Undergrad Relativistic speed of a rocket with constant thrust

[Orodruin]

Not so.

I guess I missed the fine print, but I think this is rather a sign of the OP’s misunderstanding. With an exhaust you cannot have constant rocket energy since energy is lost to the exhaust.

 

[Orodruin]

And while all the fuels matter is transformed into pure energy

There is no such thing as ”pure energy”.

Edit: Let me again suggest that you try to write down what I suggested in my first post.

 

[Flisp]

Yes, you said that [relativistic] mass is constant:

Relativistic mass is another name for total energy.

If you read my original question you see that I talk about mass decreasing all the time.

 

[Flisp]

I suggest you write down the energy-momentum relations in the instantaneous rest frame before and after ejecting a small amount of matter with a fixed speed u relative to the ship. This should give you the change in velocity in the instantaneous rest frame. You can relate this to the change in velocity via relativistic velocity addition and it should give you a differential equation for the velocity as a function of proper time.

I don't know how to do that. I did take the energy-momentum relations as you can see from the equations I posted earlier, but I did not get changes in velocity but, proper velocity. What is wrong with the equations I used??

 

[Flisp]

I guess I missed the fine print, but I think this is rather a sign of the OP’s misunderstanding.

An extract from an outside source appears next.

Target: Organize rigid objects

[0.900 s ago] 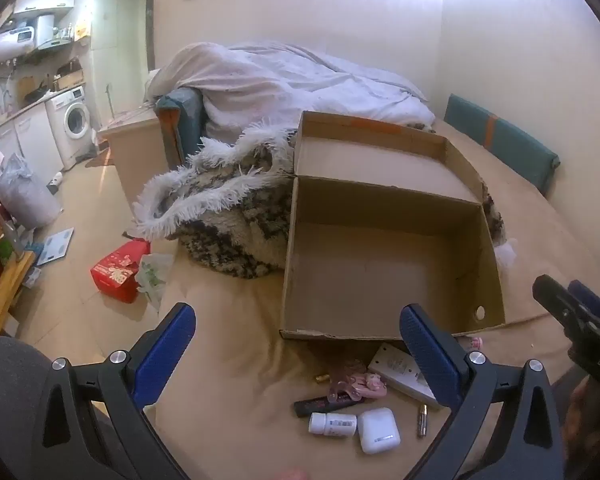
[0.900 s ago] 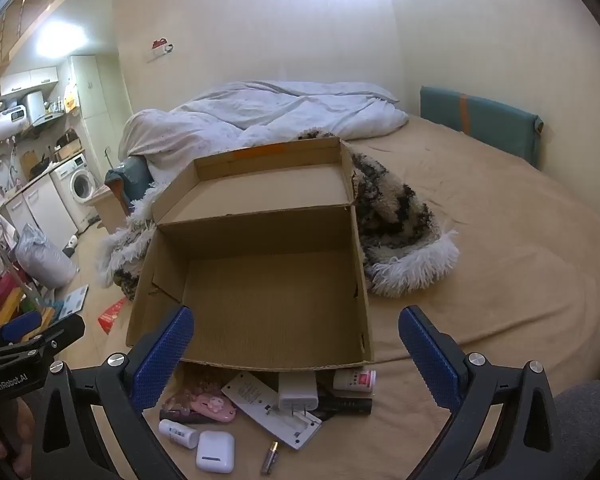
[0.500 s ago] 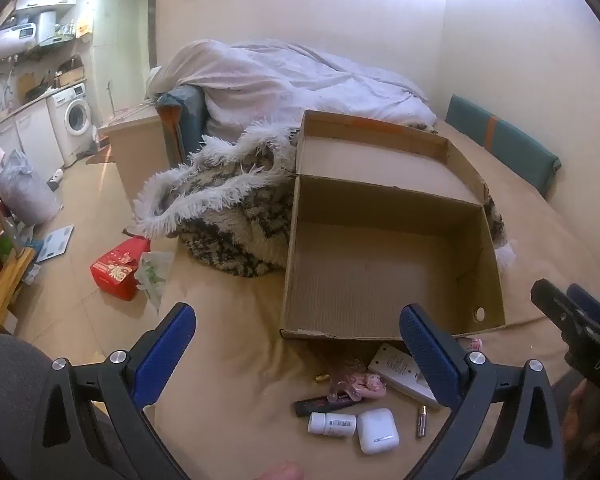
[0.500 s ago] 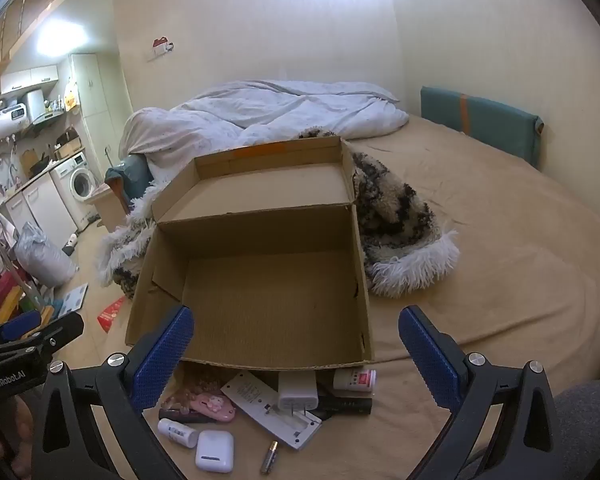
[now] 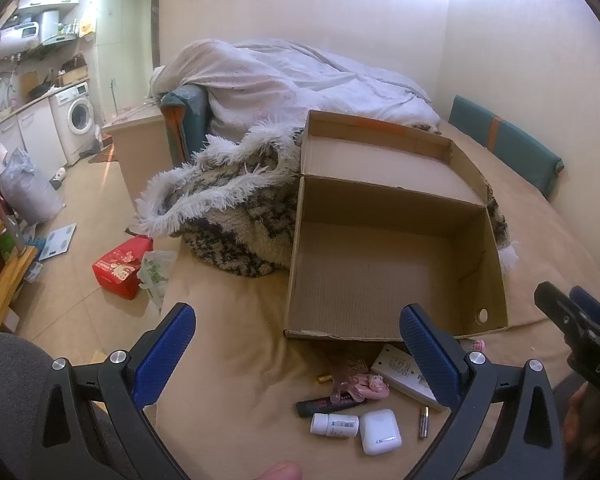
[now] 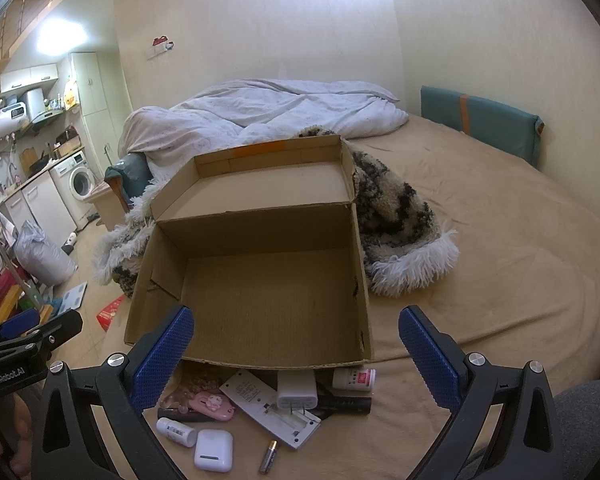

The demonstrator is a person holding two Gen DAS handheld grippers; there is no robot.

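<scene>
Both grippers' fingers (image 6: 162,354) spread wide, empty, above small items (image 6: 214,450) before the cardboard box (image 6: 260,292).

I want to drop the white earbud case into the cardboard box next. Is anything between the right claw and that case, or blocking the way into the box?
Nothing visible does. The right claw is open and empty above the white earbud case, which lies uncovered. The cardboard box is open and empty; only its low front wall must be cleared.
</scene>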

With an exhaust you cannot have constant rocket energy since energy is lost to the exhaust.

But am I not right, that the loss of energy only affects the maximum final speed, not the basic shape of the curve?

 

[DrStupid]

I don't know how to do that.

I'll try to do that as simply as possible: Let't say the rocket starts in its own inertial rest frame, burns a small amount dm of fuel, ejects the exhaust with the specific momentum u and gains the momentum dp and the speed dv according to

dp = u \cdot dm = \frac{{m \cdot dv}}{{\sqrt {1 - \frac{{dv^2 }}{{c^2 }}} }} \approx m \cdot dv

For a sufficiently small dm this turns into

dv = u \cdot \frac{{dm}}{m}

In another frame of reference, where the rocket initially moves with the speed w the resulting speed is

w' = \frac{{w + dv}}{{1 + \frac{{w \cdot dv}}{{c^2 }}}}

That means the additional speed incrases by

dw = w' - w = \frac{{c^2 - w^2 }}{{c^2 + w \cdot dv}} \cdot dv \approx \left( {1 - \frac{{w^2 }}{{c^2 }}} \right) \cdot dv = \left( {1 - \frac{{w^2 }}{{c^2 }}} \right) \cdot \frac{u}{m} \cdot dm

That gives you a differential equation for the speed in this inertial frame of reference:

\frac{{dw}}{{dm}} = \left( {1 - \frac{{w^2 }}{{c^2 }}} \right) \cdot \frac{u}{m}

To get your specific case you just need to insert u=c.

 

[Orodruin]

burns a small amount dm of fuel

A warning to the OP about signs. This definition means that the mass after ejection is m-dm, not m+dm. This affects the integration of the resulting differential equation. Personally, I always prefer to have m+dm after the ejection, meaning that dm will be negative, but it will make getting the signs right less cumbersome.

 

[jbriggs444]

If you read my original question you see that I talk about mass decreasing all the time.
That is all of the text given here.